Then he shot his mouth off.

According to an affidavit filed by a U.S. postal inspector, Michael P. Delany, a man who has spent the last 12 years investigating postal-related robberies, bombings and serious assaults, an FBI agent told him Furrow was advised of his Miranda rights, waived them and explained how he ambushed Joseph Ileto.

It’s a bloodcurdling story:

“He stated that he was driving a new Toyota and happened to see a United States postal carrier standing on the street near a postal van. He stated that the postal worker was a good ‘target of opportunity’ to kill because he was ‘nonwhite’ and worked for the federal government. According to Furrow, the mail carrier appeared to be Hispanic or Asian.

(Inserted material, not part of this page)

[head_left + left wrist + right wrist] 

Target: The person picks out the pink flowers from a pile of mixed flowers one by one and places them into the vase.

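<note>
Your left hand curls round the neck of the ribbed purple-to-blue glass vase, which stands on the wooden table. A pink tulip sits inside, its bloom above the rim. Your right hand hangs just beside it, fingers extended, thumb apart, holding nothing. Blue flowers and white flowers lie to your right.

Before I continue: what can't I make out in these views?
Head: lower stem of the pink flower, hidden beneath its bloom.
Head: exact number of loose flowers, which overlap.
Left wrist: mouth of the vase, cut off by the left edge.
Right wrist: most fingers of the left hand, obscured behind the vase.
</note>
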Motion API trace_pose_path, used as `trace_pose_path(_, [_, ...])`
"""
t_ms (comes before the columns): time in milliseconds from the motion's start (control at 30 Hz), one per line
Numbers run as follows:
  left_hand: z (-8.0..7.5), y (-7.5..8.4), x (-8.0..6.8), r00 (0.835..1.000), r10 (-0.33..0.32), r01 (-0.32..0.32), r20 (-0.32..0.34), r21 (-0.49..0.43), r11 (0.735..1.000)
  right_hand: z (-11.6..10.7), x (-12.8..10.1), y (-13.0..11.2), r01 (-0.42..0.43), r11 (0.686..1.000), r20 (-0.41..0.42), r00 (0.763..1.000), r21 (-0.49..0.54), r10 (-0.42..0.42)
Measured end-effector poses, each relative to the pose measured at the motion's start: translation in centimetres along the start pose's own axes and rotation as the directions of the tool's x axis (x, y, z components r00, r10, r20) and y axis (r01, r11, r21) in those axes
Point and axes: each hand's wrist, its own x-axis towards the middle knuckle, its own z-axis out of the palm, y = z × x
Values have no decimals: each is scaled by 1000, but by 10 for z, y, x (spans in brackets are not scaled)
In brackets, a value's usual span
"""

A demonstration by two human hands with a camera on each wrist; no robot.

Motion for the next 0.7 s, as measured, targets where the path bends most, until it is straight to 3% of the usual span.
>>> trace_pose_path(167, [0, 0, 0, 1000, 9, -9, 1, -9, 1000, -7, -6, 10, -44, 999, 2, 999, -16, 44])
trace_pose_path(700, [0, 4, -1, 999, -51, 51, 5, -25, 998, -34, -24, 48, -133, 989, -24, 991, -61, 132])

“He exited his car and approached the mail carrier. He was carrying a loaded Glock Model 26 in his back pocket. He asked if the mail carrier could mail a letter for him. When the mail carrier agreed, he pulled out the Glock and shot the mail carrier two times.

“He stated that the mail carrier bent over and attempted to run away. He then shot the mail carrier a few times in the back until he saw the mail carrier fall to the ground face down. At that point, he got back into the Toyota and drove away.”

And where had he been before?

Shooting at children, 16-year-old girls and 68-year-old grandmothers, apparently.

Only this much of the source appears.